▶ **Your instructions**
Repeat only the lines below from the one containing "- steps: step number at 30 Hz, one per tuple" through the one containing "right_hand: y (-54", inclusive, exactly as written.

Stored dataset items:

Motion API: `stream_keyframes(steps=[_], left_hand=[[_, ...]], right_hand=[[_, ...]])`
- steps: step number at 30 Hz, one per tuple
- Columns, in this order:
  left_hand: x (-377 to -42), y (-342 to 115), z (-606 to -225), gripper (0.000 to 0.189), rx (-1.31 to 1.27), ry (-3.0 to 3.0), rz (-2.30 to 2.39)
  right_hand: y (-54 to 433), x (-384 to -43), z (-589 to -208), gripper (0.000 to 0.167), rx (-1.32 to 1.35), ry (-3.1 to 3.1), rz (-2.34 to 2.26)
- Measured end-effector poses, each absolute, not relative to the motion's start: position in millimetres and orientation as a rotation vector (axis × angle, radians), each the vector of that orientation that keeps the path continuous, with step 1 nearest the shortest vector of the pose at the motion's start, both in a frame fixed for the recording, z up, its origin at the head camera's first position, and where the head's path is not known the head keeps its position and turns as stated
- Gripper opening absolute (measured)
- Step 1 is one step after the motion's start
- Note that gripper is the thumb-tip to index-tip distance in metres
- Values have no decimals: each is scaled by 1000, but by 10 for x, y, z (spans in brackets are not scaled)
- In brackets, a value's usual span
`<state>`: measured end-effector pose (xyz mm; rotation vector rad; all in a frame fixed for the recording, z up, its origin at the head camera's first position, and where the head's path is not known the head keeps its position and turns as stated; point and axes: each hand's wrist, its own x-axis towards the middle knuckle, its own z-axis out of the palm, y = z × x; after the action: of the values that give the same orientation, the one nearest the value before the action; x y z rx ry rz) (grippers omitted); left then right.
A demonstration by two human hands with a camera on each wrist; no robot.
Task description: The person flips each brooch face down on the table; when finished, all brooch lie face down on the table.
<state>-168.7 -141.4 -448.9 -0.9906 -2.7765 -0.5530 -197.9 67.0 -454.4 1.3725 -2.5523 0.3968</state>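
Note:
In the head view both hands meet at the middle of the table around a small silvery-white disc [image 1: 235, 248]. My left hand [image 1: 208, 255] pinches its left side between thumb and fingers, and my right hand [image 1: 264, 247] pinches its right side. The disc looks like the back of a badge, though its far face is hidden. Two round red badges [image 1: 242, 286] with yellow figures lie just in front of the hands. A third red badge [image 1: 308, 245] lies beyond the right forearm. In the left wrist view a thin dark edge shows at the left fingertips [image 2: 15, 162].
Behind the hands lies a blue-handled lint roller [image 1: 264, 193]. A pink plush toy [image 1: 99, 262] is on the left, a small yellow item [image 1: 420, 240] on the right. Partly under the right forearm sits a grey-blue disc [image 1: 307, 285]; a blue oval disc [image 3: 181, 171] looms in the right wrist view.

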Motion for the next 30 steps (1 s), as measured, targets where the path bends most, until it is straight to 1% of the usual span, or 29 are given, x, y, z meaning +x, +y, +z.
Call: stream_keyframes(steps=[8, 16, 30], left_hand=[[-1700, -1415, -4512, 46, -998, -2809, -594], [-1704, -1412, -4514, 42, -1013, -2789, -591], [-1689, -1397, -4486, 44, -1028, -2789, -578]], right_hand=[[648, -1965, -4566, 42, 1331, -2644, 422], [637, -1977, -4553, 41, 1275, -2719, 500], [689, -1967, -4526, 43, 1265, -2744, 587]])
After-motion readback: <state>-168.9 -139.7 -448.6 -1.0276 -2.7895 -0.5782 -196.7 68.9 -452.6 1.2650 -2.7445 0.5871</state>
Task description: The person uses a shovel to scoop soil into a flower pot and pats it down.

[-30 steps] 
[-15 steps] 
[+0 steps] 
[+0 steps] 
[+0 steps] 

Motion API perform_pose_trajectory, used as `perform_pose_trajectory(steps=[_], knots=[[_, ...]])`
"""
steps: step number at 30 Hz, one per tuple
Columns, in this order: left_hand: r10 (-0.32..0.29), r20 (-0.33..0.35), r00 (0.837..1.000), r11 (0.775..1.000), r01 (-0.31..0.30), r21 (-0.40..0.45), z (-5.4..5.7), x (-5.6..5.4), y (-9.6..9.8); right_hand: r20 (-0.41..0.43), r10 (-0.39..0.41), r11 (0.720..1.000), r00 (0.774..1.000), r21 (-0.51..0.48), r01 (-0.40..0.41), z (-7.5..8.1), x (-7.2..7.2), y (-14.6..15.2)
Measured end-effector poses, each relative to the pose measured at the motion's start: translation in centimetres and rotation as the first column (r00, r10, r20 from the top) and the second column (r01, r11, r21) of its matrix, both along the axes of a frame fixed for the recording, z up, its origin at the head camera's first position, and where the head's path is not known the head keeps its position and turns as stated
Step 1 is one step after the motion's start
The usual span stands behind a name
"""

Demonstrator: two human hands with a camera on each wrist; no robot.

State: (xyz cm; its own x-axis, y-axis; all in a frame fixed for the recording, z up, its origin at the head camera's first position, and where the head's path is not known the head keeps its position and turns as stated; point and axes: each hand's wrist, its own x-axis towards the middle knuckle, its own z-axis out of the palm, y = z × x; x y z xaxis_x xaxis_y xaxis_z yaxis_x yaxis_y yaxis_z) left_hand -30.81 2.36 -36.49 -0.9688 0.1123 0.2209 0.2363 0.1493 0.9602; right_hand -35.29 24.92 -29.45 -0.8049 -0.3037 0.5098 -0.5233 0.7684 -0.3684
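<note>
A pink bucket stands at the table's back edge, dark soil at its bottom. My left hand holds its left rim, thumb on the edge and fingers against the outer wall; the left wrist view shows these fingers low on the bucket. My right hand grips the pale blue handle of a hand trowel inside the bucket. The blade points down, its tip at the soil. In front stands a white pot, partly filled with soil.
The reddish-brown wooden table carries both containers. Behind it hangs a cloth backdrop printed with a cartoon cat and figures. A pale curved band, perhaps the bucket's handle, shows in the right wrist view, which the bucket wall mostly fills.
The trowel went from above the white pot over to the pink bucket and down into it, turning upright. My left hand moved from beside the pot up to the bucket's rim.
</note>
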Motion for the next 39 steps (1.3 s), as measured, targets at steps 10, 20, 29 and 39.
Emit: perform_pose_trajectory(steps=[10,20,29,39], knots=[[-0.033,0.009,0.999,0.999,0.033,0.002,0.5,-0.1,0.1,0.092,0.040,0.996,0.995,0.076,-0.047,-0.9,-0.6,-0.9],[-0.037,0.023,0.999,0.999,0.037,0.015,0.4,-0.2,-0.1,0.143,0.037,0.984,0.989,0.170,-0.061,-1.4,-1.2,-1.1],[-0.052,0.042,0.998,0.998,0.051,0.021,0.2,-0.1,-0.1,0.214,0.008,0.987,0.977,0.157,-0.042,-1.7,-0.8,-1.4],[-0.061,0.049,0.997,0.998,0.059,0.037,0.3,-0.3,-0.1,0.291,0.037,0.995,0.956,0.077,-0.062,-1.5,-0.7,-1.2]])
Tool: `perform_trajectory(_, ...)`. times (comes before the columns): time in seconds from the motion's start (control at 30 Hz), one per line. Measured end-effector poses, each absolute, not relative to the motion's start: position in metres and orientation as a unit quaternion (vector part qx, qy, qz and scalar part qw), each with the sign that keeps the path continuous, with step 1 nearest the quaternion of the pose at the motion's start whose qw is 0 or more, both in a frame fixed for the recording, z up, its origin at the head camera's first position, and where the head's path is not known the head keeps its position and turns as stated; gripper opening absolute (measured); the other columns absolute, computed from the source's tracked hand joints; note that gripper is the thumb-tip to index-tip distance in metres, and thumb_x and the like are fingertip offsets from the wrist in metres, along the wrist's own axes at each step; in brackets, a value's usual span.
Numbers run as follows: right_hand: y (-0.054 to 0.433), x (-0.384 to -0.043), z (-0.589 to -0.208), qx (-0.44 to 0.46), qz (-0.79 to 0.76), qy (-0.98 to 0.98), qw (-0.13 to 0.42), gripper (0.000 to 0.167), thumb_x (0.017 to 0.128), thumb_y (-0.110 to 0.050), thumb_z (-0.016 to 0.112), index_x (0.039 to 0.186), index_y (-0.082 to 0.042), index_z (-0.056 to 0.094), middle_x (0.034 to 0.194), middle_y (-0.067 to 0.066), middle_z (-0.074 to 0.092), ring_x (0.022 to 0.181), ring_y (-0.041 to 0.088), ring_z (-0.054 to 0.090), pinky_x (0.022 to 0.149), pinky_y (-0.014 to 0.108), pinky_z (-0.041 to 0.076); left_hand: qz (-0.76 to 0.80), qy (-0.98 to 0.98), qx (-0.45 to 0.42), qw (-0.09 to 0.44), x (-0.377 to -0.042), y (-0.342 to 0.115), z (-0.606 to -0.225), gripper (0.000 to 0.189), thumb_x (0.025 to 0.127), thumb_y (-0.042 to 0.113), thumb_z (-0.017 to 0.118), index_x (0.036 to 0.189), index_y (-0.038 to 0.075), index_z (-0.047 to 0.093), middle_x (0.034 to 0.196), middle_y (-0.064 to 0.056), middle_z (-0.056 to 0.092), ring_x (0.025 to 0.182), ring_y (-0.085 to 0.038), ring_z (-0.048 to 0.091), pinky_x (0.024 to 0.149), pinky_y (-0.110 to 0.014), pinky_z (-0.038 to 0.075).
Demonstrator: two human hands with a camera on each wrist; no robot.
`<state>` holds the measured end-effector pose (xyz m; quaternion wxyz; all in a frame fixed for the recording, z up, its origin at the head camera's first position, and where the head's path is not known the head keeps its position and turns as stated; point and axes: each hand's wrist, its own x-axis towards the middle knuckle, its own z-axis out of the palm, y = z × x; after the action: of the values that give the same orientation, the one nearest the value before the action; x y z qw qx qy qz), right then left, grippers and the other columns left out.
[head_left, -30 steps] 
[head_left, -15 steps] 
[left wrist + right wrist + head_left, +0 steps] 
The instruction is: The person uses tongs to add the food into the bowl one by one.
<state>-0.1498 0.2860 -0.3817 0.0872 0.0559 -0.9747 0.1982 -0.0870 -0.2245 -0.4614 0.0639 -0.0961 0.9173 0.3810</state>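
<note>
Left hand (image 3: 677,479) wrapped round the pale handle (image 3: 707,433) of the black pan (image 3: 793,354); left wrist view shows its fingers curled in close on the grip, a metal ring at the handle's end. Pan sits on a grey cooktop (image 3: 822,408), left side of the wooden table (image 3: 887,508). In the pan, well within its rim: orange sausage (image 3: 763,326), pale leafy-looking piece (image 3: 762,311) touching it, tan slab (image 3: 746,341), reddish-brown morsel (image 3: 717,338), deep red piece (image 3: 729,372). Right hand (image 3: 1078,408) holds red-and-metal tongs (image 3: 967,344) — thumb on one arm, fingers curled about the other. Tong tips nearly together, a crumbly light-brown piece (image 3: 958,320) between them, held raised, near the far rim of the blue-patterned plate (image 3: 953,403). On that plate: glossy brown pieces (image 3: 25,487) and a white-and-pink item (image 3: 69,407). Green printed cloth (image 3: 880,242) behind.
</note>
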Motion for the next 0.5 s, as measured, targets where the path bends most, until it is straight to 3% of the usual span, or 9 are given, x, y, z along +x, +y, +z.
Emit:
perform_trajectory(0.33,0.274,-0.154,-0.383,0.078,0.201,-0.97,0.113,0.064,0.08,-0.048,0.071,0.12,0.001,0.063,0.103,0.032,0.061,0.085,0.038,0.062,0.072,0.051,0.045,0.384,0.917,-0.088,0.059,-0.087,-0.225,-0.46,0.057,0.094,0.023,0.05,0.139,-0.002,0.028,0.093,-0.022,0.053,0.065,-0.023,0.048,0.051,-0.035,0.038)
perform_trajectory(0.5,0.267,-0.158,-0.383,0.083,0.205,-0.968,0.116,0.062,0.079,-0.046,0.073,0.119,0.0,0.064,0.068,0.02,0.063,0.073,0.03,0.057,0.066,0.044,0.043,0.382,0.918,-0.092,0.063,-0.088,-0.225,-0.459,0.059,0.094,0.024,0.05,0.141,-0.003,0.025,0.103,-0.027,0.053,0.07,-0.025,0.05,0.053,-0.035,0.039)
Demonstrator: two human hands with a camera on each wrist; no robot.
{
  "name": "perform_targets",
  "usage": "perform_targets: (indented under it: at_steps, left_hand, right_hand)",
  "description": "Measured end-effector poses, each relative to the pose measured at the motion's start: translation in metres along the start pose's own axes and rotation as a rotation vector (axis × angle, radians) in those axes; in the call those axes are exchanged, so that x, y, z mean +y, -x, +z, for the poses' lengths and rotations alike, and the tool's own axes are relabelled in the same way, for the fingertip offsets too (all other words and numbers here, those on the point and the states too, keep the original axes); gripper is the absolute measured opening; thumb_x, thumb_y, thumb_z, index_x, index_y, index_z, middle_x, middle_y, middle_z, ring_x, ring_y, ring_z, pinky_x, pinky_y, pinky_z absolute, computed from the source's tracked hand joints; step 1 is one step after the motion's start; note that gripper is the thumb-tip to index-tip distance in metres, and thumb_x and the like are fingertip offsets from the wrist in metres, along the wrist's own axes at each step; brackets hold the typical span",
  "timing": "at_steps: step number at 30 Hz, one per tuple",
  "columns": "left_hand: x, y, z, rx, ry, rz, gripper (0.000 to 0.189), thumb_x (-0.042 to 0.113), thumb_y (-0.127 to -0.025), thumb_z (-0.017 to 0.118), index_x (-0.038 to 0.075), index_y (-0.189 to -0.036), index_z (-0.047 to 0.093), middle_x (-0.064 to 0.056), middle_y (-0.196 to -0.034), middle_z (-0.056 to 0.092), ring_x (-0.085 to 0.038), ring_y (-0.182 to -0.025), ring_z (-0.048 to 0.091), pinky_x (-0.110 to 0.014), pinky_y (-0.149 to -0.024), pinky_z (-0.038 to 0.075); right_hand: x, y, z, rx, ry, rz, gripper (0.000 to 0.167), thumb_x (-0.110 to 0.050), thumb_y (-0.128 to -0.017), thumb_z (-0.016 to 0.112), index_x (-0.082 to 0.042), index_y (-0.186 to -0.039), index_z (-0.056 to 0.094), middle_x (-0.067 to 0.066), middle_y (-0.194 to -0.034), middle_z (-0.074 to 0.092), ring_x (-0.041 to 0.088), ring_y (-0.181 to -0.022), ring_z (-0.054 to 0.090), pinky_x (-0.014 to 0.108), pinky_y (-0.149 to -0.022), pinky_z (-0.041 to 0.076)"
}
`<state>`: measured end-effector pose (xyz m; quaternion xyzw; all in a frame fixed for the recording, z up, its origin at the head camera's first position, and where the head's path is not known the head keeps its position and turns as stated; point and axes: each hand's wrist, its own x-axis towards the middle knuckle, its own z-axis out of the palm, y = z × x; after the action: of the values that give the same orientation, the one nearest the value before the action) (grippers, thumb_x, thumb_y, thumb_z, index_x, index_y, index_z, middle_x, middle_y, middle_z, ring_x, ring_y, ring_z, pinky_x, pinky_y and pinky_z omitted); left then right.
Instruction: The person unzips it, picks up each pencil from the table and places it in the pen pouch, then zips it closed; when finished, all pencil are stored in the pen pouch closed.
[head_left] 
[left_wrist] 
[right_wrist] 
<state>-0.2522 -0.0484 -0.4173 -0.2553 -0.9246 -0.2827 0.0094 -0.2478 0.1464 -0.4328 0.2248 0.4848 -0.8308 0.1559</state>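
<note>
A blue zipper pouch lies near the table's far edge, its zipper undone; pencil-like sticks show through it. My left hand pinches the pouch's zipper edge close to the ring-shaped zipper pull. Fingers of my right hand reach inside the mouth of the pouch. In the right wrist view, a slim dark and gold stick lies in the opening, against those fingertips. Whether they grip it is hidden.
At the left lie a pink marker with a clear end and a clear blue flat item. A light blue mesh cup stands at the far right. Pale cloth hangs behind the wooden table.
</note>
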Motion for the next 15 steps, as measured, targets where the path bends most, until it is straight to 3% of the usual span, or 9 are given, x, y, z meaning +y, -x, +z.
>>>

▶ **Answer to the exercise**
- steps: step number at 30 Hz, one per tuple
- Columns, in this order:
  left_hand: x (-377 to -42), y (-342 to 115), z (-606 to -225), gripper (0.000 to 0.189), rx (-1.31 to 1.27), ry (-3.0 to 3.0), rz (-2.30 to 2.39)
  right_hand: y (-54 to 433), x (-384 to -43), z (-589 to -208), gripper (0.000 to 0.167), rx (-1.32 to 1.35), ry (-3.1 to 3.1), rz (-2.34 to 2.26)

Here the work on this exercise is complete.